> _What you are asked to do_
For the word "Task", count the lines below that contain it. Give the number alone.

━━ Information ━━

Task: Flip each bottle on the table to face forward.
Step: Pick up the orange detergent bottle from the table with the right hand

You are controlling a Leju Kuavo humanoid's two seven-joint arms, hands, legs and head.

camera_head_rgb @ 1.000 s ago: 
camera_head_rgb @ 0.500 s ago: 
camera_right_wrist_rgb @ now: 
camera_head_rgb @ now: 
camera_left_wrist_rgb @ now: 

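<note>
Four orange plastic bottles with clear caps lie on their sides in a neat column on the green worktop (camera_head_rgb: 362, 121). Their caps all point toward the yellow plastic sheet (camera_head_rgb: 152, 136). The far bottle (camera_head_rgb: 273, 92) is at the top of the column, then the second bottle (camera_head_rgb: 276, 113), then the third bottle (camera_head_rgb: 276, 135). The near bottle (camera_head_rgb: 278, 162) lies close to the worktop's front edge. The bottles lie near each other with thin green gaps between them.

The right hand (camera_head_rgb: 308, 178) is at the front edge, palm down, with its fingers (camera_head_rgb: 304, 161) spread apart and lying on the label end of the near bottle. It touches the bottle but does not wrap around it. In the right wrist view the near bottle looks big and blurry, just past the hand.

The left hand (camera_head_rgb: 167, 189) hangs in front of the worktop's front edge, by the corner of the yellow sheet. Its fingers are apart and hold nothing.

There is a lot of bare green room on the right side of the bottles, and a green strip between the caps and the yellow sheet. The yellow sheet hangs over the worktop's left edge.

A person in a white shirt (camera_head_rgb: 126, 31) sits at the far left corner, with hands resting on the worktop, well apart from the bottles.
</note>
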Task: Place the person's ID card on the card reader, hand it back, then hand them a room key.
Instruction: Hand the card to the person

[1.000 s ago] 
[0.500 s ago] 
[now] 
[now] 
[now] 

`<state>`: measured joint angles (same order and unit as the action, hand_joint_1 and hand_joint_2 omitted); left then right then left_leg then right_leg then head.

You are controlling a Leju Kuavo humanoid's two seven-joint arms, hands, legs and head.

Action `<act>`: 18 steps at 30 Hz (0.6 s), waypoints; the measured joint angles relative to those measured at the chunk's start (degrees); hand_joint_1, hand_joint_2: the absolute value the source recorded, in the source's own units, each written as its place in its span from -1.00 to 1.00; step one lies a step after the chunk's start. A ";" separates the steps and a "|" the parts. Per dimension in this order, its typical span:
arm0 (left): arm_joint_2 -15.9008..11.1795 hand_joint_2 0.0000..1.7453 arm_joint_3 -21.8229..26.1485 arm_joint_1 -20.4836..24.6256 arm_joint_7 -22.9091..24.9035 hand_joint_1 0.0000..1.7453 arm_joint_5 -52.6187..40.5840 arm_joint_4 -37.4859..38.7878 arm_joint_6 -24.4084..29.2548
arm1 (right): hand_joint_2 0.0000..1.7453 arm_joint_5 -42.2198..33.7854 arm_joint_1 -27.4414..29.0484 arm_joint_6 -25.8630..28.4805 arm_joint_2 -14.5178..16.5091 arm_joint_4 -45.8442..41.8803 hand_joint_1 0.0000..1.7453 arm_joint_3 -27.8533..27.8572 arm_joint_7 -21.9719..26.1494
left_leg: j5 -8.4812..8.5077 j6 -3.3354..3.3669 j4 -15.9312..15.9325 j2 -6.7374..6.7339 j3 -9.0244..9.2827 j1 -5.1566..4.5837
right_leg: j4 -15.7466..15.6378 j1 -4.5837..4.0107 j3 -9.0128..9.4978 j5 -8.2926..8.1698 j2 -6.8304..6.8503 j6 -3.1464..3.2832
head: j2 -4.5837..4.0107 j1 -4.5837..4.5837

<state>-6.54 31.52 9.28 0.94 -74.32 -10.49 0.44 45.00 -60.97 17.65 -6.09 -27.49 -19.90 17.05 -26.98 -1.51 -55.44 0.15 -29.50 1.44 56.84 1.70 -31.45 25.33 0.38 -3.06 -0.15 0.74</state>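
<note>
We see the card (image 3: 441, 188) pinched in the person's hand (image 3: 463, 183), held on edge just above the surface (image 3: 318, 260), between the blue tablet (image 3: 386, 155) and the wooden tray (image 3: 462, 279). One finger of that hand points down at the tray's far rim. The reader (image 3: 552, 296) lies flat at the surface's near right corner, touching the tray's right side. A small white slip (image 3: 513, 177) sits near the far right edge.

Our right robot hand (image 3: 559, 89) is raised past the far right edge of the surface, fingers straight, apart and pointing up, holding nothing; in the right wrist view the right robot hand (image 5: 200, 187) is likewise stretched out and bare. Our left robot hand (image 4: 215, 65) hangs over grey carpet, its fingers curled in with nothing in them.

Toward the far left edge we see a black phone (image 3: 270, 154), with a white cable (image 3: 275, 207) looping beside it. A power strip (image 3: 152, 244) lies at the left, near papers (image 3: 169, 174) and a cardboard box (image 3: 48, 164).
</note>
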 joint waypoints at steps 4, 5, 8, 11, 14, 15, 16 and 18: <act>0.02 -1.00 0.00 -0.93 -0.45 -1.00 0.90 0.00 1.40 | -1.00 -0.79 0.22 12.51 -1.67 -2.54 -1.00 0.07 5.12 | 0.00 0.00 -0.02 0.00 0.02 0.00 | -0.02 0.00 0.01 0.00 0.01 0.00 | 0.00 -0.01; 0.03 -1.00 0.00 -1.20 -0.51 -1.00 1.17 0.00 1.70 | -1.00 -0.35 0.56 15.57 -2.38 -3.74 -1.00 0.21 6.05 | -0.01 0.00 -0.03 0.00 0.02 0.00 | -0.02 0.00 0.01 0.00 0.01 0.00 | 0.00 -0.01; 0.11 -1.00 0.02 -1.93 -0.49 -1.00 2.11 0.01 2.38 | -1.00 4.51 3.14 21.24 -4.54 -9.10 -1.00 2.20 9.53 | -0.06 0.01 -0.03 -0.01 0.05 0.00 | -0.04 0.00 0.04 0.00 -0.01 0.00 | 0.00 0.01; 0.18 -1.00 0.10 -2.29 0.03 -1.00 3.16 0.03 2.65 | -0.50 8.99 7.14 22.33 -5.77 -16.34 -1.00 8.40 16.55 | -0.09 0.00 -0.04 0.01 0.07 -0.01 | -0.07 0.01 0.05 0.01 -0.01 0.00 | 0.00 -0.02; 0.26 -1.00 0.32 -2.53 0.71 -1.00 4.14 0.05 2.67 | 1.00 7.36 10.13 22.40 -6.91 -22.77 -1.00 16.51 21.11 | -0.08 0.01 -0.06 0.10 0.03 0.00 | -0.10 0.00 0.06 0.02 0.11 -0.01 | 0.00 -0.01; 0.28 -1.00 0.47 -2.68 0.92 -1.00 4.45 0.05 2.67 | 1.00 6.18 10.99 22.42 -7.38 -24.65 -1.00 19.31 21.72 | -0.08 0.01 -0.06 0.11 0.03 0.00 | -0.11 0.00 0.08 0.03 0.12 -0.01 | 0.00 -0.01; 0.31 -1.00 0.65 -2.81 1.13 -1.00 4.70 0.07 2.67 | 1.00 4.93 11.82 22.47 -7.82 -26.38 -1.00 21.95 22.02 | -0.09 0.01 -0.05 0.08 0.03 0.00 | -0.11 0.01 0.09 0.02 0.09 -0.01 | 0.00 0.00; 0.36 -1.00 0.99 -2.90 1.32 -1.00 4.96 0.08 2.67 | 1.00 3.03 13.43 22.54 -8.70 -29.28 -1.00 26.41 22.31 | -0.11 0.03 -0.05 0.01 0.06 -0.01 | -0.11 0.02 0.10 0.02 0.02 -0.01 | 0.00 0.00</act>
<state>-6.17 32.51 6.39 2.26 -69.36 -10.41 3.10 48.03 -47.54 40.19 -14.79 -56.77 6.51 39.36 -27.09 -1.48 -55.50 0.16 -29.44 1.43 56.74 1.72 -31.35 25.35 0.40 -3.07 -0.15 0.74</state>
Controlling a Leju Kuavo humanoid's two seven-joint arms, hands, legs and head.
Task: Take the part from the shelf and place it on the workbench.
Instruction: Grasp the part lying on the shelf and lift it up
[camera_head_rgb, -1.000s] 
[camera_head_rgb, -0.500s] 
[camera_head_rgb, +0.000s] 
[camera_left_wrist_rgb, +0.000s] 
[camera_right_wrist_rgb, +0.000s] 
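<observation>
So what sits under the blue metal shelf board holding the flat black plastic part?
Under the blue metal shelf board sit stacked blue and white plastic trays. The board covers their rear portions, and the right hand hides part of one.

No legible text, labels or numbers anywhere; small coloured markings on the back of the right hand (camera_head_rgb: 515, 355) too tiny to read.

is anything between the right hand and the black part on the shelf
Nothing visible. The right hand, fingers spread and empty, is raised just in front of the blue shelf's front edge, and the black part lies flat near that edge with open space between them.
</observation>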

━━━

> _Solved exercise_
3